Литературные беседы. Книга вторая ("Звено": 1926-1928) | страница 17
Сидит сухенький, зябкий, лысый старичок, кутается в плед, перебирает захолодевшие руки и все быстрее, все горячее и запальчивее, обрывая фразы, не договаривая слов, говорит. Иногда от волнения он вскакивает и мелкими шагами ходит из угла в угол. Внутренний огонь сжигает его, рвется наружу… Волынский был старинного склада импровизатором. При вдохновении, при удаче он поднимался высоко. Но логикой и логической убедительностью он не владел. Убеждал в нем не столько ум, сколько темперамент.
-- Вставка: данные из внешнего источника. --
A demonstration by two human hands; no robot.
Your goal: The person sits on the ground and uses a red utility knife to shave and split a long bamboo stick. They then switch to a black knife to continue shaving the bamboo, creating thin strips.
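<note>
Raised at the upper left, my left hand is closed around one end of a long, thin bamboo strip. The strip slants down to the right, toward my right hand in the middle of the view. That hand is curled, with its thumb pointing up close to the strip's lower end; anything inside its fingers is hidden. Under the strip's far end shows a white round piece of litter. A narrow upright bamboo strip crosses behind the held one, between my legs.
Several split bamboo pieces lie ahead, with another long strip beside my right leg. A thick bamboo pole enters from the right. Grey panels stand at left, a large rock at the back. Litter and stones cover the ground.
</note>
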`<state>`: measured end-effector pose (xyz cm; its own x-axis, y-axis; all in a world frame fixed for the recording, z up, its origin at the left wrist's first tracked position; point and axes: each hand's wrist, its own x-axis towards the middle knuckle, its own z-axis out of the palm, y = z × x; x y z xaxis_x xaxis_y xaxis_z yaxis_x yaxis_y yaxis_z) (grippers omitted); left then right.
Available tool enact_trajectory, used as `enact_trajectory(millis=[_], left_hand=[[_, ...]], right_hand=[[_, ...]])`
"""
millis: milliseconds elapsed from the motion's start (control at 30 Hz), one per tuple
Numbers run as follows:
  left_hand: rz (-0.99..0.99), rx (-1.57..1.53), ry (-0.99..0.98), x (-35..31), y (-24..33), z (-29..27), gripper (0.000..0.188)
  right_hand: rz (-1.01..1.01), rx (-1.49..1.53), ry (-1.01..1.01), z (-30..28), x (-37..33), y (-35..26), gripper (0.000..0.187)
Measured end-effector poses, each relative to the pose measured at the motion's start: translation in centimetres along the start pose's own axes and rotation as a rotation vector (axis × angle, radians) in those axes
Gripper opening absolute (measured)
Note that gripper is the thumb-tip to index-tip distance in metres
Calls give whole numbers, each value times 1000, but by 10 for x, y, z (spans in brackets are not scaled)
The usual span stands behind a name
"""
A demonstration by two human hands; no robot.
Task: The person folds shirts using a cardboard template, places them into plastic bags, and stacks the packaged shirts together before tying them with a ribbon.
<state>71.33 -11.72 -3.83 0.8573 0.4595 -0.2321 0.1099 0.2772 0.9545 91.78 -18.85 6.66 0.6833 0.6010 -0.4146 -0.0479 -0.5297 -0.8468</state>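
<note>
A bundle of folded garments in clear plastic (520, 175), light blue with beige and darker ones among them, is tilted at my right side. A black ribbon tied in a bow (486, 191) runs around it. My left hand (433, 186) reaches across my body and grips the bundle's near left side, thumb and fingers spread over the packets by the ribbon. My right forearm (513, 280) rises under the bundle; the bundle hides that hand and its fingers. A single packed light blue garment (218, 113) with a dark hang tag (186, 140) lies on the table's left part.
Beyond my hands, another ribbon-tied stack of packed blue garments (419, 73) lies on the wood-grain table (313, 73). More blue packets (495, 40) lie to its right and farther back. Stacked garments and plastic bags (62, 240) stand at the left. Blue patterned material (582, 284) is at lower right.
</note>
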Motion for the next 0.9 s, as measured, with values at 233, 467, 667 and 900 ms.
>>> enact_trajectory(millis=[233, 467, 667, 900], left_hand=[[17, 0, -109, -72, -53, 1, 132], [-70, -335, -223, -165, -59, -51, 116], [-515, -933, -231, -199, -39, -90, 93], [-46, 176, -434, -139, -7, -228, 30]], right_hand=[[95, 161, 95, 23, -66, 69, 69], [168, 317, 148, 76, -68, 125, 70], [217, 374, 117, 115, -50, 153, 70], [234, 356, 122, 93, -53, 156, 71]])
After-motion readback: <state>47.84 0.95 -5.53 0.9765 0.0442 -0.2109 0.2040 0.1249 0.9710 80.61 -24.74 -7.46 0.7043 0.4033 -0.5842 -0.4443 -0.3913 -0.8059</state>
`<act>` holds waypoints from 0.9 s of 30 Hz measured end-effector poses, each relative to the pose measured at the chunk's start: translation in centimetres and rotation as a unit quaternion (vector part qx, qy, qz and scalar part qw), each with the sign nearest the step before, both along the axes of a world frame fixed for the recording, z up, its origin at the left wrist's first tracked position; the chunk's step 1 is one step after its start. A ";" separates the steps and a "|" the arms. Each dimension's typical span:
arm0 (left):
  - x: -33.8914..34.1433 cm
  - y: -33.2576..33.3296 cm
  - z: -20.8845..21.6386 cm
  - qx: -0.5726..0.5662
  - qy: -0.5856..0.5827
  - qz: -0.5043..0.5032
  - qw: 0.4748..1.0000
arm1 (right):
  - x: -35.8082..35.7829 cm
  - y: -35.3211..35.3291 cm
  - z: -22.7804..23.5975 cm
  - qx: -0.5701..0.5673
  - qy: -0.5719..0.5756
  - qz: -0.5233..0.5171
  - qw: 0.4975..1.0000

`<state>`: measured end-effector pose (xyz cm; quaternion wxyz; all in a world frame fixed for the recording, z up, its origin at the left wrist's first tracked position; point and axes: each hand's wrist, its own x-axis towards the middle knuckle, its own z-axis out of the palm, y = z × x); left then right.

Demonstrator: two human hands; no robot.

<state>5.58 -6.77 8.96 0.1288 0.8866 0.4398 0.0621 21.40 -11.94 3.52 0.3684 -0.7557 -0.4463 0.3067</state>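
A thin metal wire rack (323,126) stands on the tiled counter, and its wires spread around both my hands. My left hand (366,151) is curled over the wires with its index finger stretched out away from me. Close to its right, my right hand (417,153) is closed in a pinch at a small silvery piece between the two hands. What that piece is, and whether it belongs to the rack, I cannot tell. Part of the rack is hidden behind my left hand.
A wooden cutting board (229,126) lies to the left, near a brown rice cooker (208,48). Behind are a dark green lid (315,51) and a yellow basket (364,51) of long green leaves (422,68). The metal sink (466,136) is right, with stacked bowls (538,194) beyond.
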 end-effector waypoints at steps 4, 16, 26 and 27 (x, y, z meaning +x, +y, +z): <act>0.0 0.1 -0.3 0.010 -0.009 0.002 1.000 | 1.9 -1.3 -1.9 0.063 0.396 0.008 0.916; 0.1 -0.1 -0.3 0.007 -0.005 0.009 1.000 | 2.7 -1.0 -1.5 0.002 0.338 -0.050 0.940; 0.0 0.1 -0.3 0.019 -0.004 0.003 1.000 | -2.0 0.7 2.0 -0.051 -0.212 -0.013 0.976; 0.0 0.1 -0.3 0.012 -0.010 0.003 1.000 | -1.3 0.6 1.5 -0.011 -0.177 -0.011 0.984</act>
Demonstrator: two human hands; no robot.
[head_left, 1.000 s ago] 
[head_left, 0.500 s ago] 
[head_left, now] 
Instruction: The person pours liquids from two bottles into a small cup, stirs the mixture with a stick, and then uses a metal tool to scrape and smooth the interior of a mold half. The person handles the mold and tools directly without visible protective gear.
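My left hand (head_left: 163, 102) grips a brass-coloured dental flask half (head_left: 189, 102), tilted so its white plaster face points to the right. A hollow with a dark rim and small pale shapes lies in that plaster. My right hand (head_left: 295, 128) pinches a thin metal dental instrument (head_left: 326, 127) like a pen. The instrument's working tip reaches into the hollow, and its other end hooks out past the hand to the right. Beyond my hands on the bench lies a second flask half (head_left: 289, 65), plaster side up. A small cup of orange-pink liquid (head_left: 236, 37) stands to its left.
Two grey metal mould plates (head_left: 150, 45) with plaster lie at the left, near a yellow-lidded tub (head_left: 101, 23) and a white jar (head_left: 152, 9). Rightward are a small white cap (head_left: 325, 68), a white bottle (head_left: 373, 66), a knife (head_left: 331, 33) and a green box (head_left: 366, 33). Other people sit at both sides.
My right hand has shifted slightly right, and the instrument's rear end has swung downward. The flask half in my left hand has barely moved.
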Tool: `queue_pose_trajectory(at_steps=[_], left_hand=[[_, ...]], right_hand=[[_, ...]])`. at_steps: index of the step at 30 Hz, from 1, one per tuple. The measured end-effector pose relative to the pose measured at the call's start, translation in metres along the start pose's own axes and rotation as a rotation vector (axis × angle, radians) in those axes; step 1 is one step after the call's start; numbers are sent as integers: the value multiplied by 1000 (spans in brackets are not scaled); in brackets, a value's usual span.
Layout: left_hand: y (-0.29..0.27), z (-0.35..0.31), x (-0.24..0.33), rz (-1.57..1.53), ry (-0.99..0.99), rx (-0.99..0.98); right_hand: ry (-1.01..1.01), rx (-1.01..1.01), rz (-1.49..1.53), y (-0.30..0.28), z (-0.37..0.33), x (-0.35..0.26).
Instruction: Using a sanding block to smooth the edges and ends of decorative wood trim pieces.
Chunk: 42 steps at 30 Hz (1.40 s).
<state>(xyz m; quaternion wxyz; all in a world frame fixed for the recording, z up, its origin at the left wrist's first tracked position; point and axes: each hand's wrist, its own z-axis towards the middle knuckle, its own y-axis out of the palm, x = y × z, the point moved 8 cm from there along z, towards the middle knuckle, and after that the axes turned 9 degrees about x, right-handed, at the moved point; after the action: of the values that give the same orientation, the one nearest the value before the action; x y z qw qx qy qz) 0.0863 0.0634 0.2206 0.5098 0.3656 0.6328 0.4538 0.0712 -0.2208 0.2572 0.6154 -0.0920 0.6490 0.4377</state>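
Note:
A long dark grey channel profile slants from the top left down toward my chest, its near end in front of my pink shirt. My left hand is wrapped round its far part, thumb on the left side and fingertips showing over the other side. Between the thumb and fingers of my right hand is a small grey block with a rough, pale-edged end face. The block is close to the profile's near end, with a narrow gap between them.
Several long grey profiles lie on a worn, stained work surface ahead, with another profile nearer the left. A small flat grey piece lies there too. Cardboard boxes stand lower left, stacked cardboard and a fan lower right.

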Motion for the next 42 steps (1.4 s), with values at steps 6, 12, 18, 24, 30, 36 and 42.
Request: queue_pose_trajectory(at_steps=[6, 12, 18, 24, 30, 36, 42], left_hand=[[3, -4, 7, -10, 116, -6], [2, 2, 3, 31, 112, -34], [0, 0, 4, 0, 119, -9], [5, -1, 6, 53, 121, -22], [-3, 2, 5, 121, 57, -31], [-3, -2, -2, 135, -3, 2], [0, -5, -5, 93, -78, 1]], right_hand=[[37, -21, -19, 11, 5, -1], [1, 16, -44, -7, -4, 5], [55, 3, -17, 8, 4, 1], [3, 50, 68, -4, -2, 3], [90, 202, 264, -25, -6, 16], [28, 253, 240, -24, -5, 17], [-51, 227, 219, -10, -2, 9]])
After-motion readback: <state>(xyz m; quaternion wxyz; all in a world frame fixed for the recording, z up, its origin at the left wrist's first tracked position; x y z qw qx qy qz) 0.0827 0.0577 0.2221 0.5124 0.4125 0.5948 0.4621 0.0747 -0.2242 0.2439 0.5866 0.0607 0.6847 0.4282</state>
О чем он говорил? Почти всегда об одном и том же: о связи и преемственности человеческих культур, о нашей зависимости от античности, о тайных традициях, передаваемых устно, одним только посвященным. В последние годы Волынский был увлечен балетом. Не знаю, обогатят ли теорию танца его изыскания в этой области. Но несомненно, его заслуга в том, что он первый заговорил о балете как о великом и высоком искусстве. Его пафос сперва казался несоответствующим предмету. Над его первыми балетными статьями много смеялись, в самых различных кругах. Декадентский бред. Позднее увидели, что в этом бреду было кое-что очень глубокое. Волынский утверждал, что классический балет есть во всей чистоте сохранившееся, ничем не искаженное наследство, переданное нам Грецией. Оттого иногда на пустой вопрос, вроде: «Аким Львович, нравится Вам Карсавина?» — он отвечал полуторачасовой речью, показывал пальцами различные балетные движения, цитируя Фукидида и Платона, с кем-то споря, кого-то осмеивая, возмущаясь и восхищаясь почти одновременно. Он ненавидел официальную Элладу. Он с яростью произносил имя Зелинского: «Это годно только для гимназистов». Слушая Волынского, я часто вспоминал университетские уроки Зелинского — доводы Акима Львовича моего «пиетета» к знаменитому ученому не поколебали. Думается мне, что Волынскому недоставало истинного знания, подлинной осведомленности и что в его эффектных, надменно-фантастических построениях Зелинский не оставил бы камня на камне. Но органичность этих построений, их соответствие личности автора и совпадение с нею, их демонизм, слегка провинциальный по внешности, но бьющий из глубин очень живого духа, — все это было великолепно.
Волынский не одного только Зелинского ниспровергал. Я помню, как однажды он с непередаваемо-красноречивым жестом отвращения, презрения, как отмахиваются от собаки, сказал: «Этот щенок Ницше». Правда, заметив удивление на лице слушателя, он быстро спохватился и стал оправдываться. Он не мог простить Ницше только его измены Шопенгауэру, и только по сравнению с Шопенгауэром он назвал его щенком.